## TASK REQUIREMENTS
Nothing but the lines from the top of the following entries through the line with "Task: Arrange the" should be printed, exactly as they are.

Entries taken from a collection
--------------------------------------------------

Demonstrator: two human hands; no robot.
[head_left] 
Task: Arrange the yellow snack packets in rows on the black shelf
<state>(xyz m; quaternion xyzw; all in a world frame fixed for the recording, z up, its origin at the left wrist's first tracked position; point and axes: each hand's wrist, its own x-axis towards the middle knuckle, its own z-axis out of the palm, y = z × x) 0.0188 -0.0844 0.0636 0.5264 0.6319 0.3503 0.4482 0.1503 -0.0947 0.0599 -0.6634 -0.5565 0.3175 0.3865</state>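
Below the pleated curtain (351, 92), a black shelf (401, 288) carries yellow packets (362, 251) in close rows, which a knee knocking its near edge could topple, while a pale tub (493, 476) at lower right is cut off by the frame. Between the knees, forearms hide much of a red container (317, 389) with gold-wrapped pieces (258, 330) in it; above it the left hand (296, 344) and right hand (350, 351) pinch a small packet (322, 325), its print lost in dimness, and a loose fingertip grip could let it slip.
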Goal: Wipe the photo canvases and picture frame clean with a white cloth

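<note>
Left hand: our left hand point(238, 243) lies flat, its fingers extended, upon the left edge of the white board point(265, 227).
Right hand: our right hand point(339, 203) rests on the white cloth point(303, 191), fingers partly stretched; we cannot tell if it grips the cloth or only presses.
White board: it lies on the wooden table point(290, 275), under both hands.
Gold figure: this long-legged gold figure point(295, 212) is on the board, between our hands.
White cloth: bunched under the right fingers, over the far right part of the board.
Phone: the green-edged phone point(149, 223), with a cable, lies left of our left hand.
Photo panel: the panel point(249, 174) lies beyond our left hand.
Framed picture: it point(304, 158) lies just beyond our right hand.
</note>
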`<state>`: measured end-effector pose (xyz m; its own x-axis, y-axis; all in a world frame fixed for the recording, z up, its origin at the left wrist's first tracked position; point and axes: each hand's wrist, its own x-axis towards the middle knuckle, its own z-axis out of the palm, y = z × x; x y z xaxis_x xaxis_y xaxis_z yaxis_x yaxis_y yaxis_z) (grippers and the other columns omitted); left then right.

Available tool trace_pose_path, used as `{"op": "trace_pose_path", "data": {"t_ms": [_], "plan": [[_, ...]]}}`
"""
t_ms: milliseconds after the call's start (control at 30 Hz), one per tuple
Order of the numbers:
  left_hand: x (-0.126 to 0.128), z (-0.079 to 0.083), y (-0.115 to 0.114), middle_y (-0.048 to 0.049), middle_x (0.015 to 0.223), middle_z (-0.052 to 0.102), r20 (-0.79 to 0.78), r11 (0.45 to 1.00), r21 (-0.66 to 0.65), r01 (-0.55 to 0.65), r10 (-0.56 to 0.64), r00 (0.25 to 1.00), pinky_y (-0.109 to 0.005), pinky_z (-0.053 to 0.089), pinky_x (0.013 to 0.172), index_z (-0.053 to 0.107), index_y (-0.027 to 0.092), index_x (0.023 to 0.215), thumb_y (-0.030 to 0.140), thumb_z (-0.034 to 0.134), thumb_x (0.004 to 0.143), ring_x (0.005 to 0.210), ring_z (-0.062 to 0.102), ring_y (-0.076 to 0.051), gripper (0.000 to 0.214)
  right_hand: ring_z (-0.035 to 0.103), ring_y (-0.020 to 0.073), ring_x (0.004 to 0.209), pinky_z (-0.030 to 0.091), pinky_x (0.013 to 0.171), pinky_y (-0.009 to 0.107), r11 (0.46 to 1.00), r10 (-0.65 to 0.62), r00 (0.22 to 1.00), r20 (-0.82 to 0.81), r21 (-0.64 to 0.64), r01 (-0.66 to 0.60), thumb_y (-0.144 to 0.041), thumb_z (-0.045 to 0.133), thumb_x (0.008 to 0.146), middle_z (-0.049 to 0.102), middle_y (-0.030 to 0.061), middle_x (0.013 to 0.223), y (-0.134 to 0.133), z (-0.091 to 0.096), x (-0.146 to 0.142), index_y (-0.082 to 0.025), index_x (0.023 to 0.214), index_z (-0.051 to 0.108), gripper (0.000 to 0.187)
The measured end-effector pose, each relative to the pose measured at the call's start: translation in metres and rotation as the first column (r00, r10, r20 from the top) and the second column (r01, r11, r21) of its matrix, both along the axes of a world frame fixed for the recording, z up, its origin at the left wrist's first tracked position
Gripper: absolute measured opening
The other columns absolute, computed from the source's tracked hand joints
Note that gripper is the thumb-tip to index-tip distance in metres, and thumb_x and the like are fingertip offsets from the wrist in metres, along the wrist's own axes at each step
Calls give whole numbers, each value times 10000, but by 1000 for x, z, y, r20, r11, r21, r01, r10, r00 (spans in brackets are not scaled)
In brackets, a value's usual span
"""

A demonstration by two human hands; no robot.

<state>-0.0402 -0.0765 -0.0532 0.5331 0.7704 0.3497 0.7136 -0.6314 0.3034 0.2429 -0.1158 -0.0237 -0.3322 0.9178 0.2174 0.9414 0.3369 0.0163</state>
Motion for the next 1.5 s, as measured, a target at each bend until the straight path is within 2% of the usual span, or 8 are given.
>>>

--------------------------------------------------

## OUTPUT
Demonstrator: two human hands; no robot.
[head_left] 
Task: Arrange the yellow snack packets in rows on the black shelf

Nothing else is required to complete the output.